(Exercise aim) Repeat all entries below exactly as shown.

(The data)
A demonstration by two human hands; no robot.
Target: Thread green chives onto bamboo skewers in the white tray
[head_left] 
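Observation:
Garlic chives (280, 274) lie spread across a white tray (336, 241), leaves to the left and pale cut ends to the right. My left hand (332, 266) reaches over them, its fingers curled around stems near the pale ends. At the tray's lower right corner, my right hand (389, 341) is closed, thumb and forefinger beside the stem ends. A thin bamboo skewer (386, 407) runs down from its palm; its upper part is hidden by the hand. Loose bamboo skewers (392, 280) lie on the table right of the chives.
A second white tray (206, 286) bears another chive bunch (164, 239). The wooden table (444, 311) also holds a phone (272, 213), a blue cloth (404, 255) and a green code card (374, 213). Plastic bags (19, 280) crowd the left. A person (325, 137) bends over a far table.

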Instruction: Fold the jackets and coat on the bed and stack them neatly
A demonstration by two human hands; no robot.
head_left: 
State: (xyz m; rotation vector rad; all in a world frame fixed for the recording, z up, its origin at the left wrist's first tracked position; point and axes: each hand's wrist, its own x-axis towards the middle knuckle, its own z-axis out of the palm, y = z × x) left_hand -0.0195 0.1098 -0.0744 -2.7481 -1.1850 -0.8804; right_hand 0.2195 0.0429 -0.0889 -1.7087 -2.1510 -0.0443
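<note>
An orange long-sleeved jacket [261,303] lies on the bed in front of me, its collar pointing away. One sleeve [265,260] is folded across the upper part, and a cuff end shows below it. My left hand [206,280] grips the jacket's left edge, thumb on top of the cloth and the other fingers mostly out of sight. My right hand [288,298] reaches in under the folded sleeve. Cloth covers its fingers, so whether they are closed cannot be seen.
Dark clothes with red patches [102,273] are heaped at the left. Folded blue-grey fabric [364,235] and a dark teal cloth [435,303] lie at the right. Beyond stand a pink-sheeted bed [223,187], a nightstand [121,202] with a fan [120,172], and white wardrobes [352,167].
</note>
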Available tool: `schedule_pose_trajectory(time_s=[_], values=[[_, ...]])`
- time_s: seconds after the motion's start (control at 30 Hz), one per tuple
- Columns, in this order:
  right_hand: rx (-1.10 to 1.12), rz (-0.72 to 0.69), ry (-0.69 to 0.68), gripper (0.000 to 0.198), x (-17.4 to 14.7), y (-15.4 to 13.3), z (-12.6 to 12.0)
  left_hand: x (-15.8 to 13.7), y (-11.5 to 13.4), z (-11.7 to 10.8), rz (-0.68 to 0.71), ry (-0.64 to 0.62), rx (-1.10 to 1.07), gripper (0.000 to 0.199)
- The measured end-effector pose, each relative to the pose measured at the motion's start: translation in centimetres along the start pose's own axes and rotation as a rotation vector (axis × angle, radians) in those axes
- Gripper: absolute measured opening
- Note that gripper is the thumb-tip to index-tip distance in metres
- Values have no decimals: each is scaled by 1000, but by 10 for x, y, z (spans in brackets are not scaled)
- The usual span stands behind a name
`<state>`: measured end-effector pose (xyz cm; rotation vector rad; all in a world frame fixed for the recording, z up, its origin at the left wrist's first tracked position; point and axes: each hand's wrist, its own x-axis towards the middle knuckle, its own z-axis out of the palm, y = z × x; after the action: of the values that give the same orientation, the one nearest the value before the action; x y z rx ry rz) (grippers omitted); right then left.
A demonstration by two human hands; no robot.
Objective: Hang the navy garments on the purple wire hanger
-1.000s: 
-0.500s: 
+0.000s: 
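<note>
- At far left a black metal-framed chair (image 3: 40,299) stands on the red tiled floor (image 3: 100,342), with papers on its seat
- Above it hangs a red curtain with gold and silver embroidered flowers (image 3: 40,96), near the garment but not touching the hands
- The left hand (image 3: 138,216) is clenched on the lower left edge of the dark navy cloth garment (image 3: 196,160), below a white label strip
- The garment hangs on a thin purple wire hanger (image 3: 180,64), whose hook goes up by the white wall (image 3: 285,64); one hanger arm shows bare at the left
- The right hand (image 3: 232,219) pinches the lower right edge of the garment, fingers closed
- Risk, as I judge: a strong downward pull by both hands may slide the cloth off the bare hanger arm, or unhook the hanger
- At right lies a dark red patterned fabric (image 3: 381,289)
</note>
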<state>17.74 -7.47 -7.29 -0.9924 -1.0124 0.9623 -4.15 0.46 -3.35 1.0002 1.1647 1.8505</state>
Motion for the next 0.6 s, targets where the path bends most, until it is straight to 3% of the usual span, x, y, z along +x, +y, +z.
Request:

(Problem solution)
A demonstration by two human hands; no robot.
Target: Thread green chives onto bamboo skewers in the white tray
[head_left] 
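Observation:
Garlic chives (280, 274) lie spread across a white tray (336, 241), leaves to the left and pale cut ends to the right. My left hand (332, 266) reaches over them, its fingers curled around stems near the pale ends. At the tray's lower right corner, my right hand (389, 341) is closed, thumb and forefinger beside the stem ends. A thin bamboo skewer (386, 407) runs down from its palm; its upper part is hidden by the hand. Loose bamboo skewers (392, 280) lie on the table right of the chives.
A second white tray (206, 286) bears another chive bunch (164, 239). The wooden table (444, 311) also holds a phone (272, 213), a blue cloth (404, 255) and a green code card (374, 213). Plastic bags (19, 280) crowd the left. A person (325, 137) bends over a far table.
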
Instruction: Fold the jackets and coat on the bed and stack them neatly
A demonstration by two human hands; no robot.
head_left: 
State: (xyz m; rotation vector rad; all in a world frame fixed for the recording, z up, its origin at the left wrist's first tracked position; point and axes: each hand's wrist, its own x-axis towards the middle knuckle, its own z-axis out of the palm, y = z × x) left_hand -0.0195 0.1098 -0.0744 -2.7481 -1.1850 -0.8804; right_hand 0.2195 0.0429 -0.0889 -1.7087 -2.1510 -0.0443
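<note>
An orange long-sleeved jacket [261,303] lies on the bed in front of me, its collar pointing away. One sleeve [265,260] is folded across the upper part, and a cuff end shows below it. My left hand [206,280] grips the jacket's left edge, thumb on top of the cloth and the other fingers mostly out of sight. My right hand [288,298] reaches in under the folded sleeve. Cloth covers its fingers, so whether they are closed cannot be seen.
Dark clothes with red patches [102,273] are heaped at the left. Folded blue-grey fabric [364,235] and a dark teal cloth [435,303] lie at the right. Beyond stand a pink-sheeted bed [223,187], a nightstand [121,202] with a fan [120,172], and white wardrobes [352,167].
</note>
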Available tool: `schedule_pose_trajectory(time_s=[_], values=[[_, ...]])`
- time_s: seconds after the motion's start (control at 30 Hz), one per tuple
- Columns, in this order:
  right_hand: rx (-1.10 to 1.12), rz (-0.72 to 0.69), ry (-0.69 to 0.68), gripper (0.000 to 0.198), x (-17.4 to 14.7), y (-15.4 to 13.3), z (-12.6 to 12.0)
  left_hand: x (-15.8 to 13.7), y (-11.5 to 13.4), z (-11.7 to 10.8), rz (-0.68 to 0.71), ry (-0.64 to 0.62), rx (-1.10 to 1.07), gripper (0.000 to 0.199)
- The measured end-effector pose, each relative to the pose measured at the motion's start: translation in centimetres along the start pose's own axes and rotation as a rotation vector (axis × angle, radians) in those axes
- Gripper: absolute measured opening
- Note that gripper is the thumb-tip to index-tip distance in metres
- Values have no decimals: each is scaled by 1000, but by 10 for x, y, z (spans in brackets are not scaled)
- The usual span stands behind a name
`<state>`: measured end-effector pose (xyz cm; rotation vector rad; all in a world frame fixed for the recording, z up, its origin at the left wrist's first tracked position; point and axes: each hand's wrist, its own x-axis towards the middle knuckle, its own z-axis out of the palm, y = z × x; after the action: of the values that give the same orientation, the one nearest the value before the action; x y z rx ry rz) (grippers omitted); right then left.
A demonstration by two human hands; no robot.
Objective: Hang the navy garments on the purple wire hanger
-1.000s: 
-0.500s: 
+0.000s: 
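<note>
- At far left a black metal-framed chair (image 3: 40,299) stands on the red tiled floor (image 3: 100,342), with papers on its seat
- Above it hangs a red curtain with gold and silver embroidered flowers (image 3: 40,96), near the garment but not touching the hands
- The left hand (image 3: 138,216) is clenched on the lower left edge of the dark navy cloth garment (image 3: 196,160), below a white label strip
- The garment hangs on a thin purple wire hanger (image 3: 180,64), whose hook goes up by the white wall (image 3: 285,64); one hanger arm shows bare at the left
- The right hand (image 3: 232,219) pinches the lower right edge of the garment, fingers closed
- Risk, as I judge: a strong downward pull by both hands may slide the cloth off the bare hanger arm, or unhook the hanger
- At right lies a dark red patterned fabric (image 3: 381,289)
</note>
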<state>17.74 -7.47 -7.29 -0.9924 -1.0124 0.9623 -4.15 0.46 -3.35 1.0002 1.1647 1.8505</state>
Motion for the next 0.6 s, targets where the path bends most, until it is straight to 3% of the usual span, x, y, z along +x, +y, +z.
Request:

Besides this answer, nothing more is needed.